### EXERCISE OBJECTIVE
Pictures aside, repeat the whole listing word for word.
*** Begin section ***
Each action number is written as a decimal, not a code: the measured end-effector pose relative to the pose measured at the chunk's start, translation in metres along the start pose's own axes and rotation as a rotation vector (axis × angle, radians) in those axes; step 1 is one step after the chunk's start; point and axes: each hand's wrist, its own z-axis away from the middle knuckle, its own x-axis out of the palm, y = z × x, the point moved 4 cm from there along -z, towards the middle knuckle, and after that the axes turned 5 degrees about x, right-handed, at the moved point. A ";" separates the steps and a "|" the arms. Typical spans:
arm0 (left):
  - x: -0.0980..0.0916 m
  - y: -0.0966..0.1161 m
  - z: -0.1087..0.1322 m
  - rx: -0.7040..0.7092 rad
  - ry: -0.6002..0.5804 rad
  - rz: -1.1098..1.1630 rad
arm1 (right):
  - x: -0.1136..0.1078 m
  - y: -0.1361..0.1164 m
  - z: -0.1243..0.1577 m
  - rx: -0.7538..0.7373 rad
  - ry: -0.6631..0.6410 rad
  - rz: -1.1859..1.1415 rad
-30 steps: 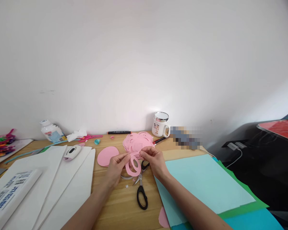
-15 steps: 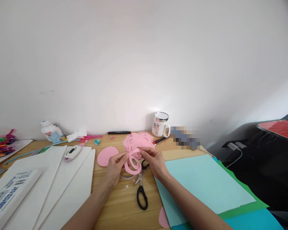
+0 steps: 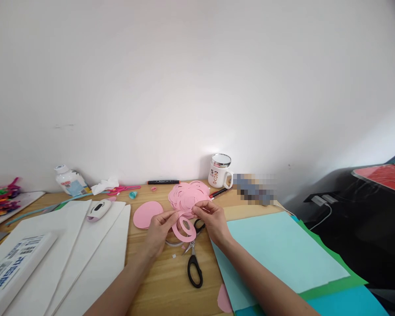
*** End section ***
### ANSWER FOR THIS EXERCISE
Each action number is written as a decimal, not a code: the measured end-effector pose relative to the pose measured at the chunk's start, translation in metres along the start pose's own axes and rotation as a rotation vector (axis × angle, radians) in those axes; step 1 is one step after the chunk's start; point and axes: each hand's wrist, its own z-axis away from the middle knuckle, its own x-axis out of the palm, y = z × x, the point moved 4 cm from there along -z, towards the middle knuckle, and after that the axes turned 5 degrees about x, right-handed, at the moved point. A ";" separates the steps and a "|" the arms. Typical spans:
arm0 (left):
  - x: -0.0980..0.0916 m
  - y: -0.0966..0.1161 m
  - z: -0.1087..0.1322 m
  - rx: -0.7040..0.7092 rad
  - ry: -0.6002..0.5804 rad
  - rz: -1.1098..1.1630 rad
arm1 (right):
  - x: -0.1136..0.1078 m
  - y: -0.1361..0.1164 m
  - z: -0.1243..0.1577 m
  - rx: -0.7538..0.7373 rad
  - ry: -0.6631..0.6410 rad
  - rz: -1.1859..1.1415 rad
-30 steps: 
-15 steps: 
+0 steps: 

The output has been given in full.